_Task instructions_. Return the listing below exactly as it stands. Pictures stay out.

BEGIN Given data

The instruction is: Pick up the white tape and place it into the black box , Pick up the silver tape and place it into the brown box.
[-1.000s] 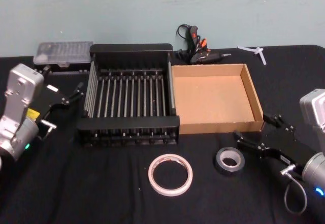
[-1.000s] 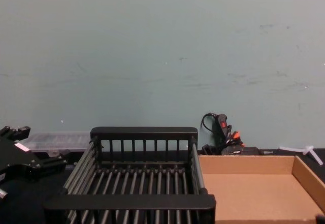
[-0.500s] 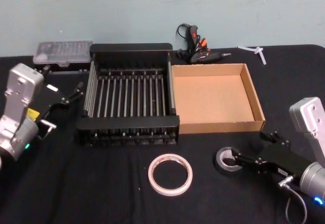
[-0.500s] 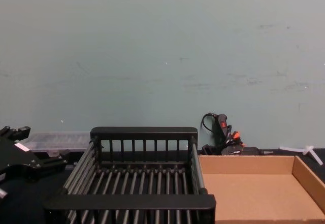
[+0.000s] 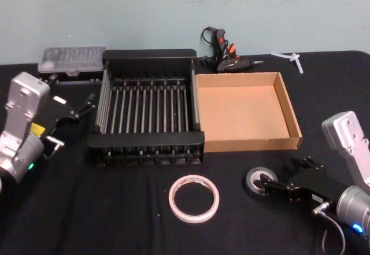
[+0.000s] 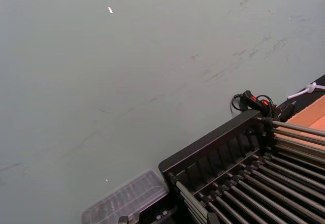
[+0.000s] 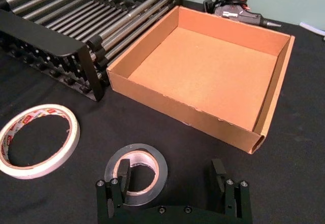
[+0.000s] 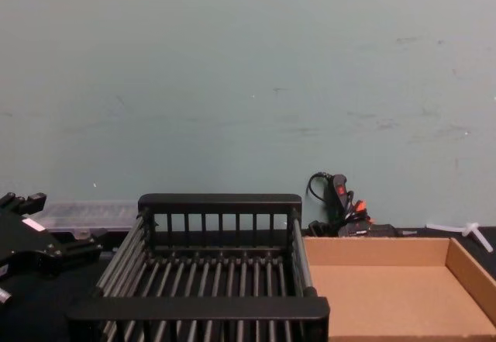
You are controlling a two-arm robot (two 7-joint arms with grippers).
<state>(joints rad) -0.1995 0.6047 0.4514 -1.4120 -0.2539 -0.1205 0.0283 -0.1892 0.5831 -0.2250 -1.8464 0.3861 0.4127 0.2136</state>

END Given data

_Solution to this problem_.
The instruction is: Pick up the white tape and place it into the black box , Pick up the silver tape and place it into the brown box.
[-1.000s] 
[-1.000s] 
[-0.500s] 
[-0.500s] 
[+0.000s] 
[+0.000s] 
[+0.000s] 
[+0.000s] 
You are controlling a two-arm robot (two 7-joint arms with grippers).
<state>(joints rad) -0.1995 0.6047 0.4514 -1.4120 -0.2539 -0.1205 0.0283 -0.1892 0.5831 -0.2250 -1.8464 0.3861 0.4127 0.2136</state>

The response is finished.